La lezione amara del chi più spende meno spende
Il fatto è che quando compri una cosa che costa troppo poco, stai pagando il conto in un altro modo, solo che non lo vedi subito nello scontrino. Il materiale di solito fa schifo, la sicurezza è un optional e la durata è quella di un gatto in autostrada. Se compri un paio di scarpe a dieci euro e dopo due settimane ti ritrovi con la suola che ti saluta come un vecchio amico e un mal di schiena che non ti fa dormire, non hai risparmiato. Hai solo anticipato la spesa per un paio di scarpe serie e ci hai aggiunto pure il costo dei cerotti per le vesciche. È proprio qui che il vecchio detto chi più spende meno spende ti viene a bussare alla porta con la faccia di chi te l’aveva detto mille volte.
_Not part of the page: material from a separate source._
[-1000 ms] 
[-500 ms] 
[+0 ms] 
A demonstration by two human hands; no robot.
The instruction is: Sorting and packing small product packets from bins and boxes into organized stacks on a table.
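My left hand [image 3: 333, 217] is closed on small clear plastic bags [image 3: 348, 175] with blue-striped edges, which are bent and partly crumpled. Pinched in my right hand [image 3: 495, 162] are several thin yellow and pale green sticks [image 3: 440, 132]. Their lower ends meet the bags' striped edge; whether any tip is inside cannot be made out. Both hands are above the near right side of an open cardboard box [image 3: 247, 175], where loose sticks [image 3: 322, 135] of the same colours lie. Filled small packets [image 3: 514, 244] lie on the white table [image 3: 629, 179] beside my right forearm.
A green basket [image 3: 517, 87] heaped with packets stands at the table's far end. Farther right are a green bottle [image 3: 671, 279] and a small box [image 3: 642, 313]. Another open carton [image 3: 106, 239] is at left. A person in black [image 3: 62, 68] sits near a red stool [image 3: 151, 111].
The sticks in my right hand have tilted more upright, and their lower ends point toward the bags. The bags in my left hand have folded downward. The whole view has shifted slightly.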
C’è pure un discorso di salute mentale che non va sottovalutato. Comprare roba scadente ti mette addosso un’ansia incredibile, quella paura costante che il pezzo ti resti in mano proprio sul più bello della riparazione. La qualità non è solo una questione di quanto dura un oggetto nel tempo, ma di come ti fa vivere il momento in cui lo usi. Se devo passare il tempo a lottare con un aggeggio che non funziona come dovrebbe o che scricchiola solo a guardarlo, preferisco non averlo proprio. Risparmiare è un’arte, ma fare i taccagni con la qualità è solo un modo per farsi del male da soli e perdere la pazienza ogni benedetta volta.
Mettere in pratica il chi più spende meno spende senza farsi fregare
Per capire come muoversi senza finire col portafogli vuoto e la casa piena di robaccia inutile, bisogna imparare a distinguere tra un prezzo onesto e un prezzo che puzza di fregatura lontano un chilometro. Non è che devi comprare l’oro colato ogni volta che ti serve un chiodo per appendere un quadro in corridoio. Il segreto è investire su quello che usi spesso o su quello che deve garantirti un risultato sicuro e senza rischi. Se compri un trapano che deve bucare il cemento armato, non puoi pretendere che quello a batteria da quindici euro faccia il suo dovere senza andare in fiamme dopo due minuti di lavoro.
Io adesso faccio così: prima di tirare fuori i soldi, mi chiedo quanto mi costerebbe se quella cosa si rompesse domani mattina mentre la sto usando per una cosa urgente. Se il danno è superiore al risparmio iniziale, allora allungo la mano verso lo scaffale di quelli che costano un po’ di più ma che hanno una garanzia vera. Un’altra cosa che ho imparato a mie spese è guardare le recensioni, ma quelle scritte da chi il prodotto lo ha usato davvero e non da chi lo ha solo tirato fuori dalla scatola per fare la foto. Comprare meno cose, ma comprarle che funzionano, è l’unico vero modo per tenere i soldi in tasca sul lungo periodo.
Il punto è che non abbiamo abbastanza soldi per permetterci di comprare due o tre volte la stessa cosa perché la prima era una schifezza immonda. A volte sembra quasi che lo facciamo apposta a volerci far fregare, sperando nel miracolo del prezzo stracciato che però non arriva mai, se non nei sogni. La qualità ha un costo perché dietro c’è qualcuno che ha pensato a come non farti arrabbiare mentre usi quell’oggetto, usando materiali che non si spezzano solo a guardarli con intensità.
Quindi, la prossima volta che vedi un’offerta che sembra troppo bella per essere vera, fermati un secondo. Respira e pensa a dove andrà a finire quell’oggetto tra un mese esatto. Se la risposta è “nel bidone della spazzatura”, allora forse è meglio spendere quei dieci o venti euro in più subito e non pensarci più per i prossimi dieci anni. Si vive molto meglio con meno roba in giro per casa, ma che almeno faccia il suo sporco lavoro senza farti perdere la pazienza ogni volta che la tiri fuori dal cassetto. A volte il vero affare è semplicemente comprare una cosa sola, ma quella giusta.